» What is being asked:
Your answer must contain each line of the data, copied exactly.

##############################

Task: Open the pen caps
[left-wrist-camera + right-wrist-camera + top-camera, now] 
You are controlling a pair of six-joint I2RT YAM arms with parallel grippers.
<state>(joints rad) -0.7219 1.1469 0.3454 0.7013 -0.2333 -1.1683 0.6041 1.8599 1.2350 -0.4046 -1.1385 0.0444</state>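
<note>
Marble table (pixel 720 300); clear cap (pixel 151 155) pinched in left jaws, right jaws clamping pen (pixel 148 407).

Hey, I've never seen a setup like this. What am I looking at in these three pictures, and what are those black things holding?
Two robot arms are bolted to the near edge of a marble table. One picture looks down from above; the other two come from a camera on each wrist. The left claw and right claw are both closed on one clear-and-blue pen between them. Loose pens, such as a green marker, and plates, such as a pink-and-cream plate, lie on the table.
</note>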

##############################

» Completed exercise:
Task: Open the pen caps
[left-wrist-camera + right-wrist-camera + top-camera, now] 
You are controlling a pair of six-joint I2RT YAM arms with parallel grippers.
<state>(joints rad) -0.7219 1.1469 0.3454 0.7013 -0.2333 -1.1683 0.6041 1.8599 1.2350 -0.4046 -1.1385 0.0444</state>
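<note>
Marble table (pixel 720 300); clear cap (pixel 151 155) pinched in left jaws, right jaws clamping pen (pixel 148 407).

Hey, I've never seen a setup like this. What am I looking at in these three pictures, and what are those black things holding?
Two robot arms are bolted to the near edge of a marble table. One picture looks down from above; the other two come from a camera on each wrist. The left claw and right claw are both closed on one clear-and-blue pen between them. Loose pens, such as a green marker, and plates, such as a pink-and-cream plate, lie on the table.
</note>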

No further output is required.